_TASK DETAILS_
When you reach the line that contains "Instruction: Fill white", begin copying exactly, and continue through the last line of the data; no pictures belong in the copy.

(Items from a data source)
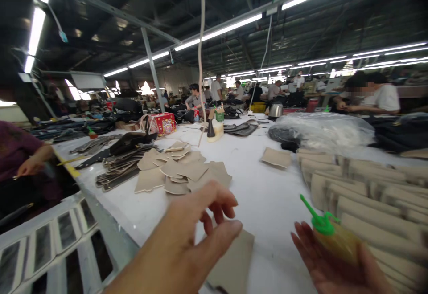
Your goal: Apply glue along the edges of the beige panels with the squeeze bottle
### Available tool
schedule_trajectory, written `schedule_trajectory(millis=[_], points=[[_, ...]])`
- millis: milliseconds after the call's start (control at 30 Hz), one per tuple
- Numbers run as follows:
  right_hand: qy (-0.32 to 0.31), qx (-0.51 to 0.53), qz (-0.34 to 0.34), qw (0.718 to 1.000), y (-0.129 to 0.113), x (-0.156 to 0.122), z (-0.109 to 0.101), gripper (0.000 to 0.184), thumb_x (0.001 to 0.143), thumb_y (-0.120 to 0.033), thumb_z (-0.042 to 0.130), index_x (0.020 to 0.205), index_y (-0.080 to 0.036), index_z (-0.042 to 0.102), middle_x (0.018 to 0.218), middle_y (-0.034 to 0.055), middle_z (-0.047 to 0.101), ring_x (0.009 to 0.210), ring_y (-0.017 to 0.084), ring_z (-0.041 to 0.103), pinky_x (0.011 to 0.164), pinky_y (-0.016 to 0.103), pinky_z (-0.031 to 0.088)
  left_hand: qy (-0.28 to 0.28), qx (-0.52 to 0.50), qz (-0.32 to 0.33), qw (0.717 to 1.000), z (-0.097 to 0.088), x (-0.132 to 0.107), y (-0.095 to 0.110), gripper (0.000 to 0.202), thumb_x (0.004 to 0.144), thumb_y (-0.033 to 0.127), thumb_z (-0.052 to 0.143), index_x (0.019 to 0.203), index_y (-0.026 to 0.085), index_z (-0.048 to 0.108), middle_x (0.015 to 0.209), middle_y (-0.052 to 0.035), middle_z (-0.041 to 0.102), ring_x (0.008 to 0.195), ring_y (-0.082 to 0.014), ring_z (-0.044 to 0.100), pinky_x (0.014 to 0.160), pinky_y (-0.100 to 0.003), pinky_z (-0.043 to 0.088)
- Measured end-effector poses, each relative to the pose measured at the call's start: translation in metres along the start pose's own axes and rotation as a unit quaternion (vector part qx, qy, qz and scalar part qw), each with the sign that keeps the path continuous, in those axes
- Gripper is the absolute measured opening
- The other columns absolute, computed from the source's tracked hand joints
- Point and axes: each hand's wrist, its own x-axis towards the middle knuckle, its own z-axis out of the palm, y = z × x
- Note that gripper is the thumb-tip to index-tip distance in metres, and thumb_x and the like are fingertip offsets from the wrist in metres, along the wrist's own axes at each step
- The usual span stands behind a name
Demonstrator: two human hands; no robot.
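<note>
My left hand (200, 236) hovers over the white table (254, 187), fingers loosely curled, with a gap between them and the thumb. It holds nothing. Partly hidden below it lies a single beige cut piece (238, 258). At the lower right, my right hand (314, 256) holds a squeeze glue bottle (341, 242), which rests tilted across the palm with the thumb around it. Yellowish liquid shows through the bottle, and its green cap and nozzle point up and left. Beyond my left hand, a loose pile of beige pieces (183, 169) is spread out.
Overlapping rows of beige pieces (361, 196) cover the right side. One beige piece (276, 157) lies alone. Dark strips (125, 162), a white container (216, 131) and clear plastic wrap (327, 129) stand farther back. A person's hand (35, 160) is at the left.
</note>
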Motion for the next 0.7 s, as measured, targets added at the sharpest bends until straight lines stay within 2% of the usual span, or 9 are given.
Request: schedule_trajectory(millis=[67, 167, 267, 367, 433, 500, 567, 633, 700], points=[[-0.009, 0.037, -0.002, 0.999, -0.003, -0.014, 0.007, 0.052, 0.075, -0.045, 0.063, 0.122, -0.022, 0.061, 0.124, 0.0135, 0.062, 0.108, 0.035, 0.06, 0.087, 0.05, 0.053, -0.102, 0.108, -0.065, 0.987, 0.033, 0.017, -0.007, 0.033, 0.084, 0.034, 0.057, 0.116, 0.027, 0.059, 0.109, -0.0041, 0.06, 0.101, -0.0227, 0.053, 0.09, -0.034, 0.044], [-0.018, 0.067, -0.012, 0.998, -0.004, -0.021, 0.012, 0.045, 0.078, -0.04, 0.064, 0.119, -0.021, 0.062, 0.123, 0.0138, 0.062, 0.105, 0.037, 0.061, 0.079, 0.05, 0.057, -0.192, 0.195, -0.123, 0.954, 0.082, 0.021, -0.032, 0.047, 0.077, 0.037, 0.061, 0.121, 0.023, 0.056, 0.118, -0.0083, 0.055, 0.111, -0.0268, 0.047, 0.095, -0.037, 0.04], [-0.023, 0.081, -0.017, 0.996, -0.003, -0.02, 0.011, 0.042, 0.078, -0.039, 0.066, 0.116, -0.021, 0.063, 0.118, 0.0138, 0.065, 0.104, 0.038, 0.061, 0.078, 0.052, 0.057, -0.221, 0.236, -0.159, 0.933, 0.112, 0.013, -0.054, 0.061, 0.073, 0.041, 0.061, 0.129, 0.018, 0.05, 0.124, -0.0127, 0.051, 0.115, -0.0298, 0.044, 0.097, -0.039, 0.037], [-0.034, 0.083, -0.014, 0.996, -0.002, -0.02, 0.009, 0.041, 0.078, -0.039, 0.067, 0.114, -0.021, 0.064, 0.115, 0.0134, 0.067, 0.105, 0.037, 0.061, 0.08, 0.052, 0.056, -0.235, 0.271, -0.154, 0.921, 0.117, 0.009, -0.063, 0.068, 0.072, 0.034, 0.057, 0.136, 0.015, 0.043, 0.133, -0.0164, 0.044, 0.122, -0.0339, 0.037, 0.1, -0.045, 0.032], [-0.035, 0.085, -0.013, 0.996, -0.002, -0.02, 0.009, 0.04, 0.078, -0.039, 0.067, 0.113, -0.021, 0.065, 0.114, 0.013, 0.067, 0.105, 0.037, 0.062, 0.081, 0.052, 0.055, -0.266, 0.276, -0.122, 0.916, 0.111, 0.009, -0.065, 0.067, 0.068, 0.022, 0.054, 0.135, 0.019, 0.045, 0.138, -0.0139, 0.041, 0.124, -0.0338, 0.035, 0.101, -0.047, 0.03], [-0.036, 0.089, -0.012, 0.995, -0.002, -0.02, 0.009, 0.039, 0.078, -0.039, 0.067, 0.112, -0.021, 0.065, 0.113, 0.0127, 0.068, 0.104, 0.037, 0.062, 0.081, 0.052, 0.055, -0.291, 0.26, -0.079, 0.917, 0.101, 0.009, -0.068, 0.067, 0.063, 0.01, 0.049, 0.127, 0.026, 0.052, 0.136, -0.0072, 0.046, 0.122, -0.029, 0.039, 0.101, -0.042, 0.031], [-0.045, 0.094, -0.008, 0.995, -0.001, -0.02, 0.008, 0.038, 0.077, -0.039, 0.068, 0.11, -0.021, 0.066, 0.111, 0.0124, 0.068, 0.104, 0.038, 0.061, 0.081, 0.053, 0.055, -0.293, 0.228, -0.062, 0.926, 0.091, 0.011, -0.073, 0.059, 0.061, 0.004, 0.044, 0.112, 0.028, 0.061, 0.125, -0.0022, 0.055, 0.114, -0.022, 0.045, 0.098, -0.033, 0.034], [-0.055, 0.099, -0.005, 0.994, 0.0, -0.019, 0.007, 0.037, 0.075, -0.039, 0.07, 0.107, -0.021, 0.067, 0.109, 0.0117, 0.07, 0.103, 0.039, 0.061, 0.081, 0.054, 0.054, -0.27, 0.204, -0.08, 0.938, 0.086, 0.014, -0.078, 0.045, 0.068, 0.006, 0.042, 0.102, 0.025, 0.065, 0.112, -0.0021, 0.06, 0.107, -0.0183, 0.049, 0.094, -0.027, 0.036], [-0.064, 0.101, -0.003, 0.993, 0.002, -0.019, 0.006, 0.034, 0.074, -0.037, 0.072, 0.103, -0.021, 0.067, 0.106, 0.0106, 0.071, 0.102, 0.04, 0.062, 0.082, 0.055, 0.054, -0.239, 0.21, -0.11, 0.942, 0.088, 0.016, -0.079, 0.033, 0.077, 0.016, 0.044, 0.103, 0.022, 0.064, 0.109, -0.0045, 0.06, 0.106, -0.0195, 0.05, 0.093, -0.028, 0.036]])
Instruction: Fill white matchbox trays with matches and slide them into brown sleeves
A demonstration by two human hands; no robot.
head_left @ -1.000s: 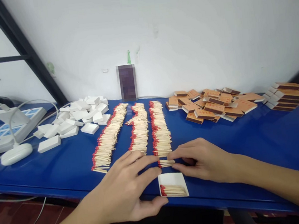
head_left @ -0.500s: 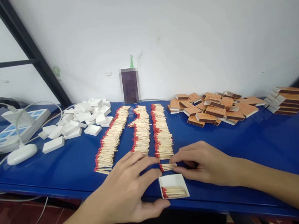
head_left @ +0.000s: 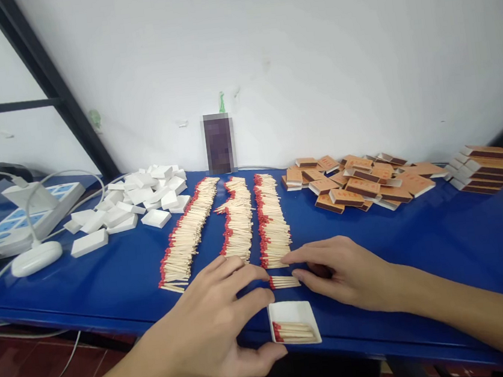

_SOLVED EXERCISE_
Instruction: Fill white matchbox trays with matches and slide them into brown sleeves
A demonstration by two human hands; no robot.
head_left @ -1.000s: 
head_left @ -0.500s: 
head_left @ +0.000s: 

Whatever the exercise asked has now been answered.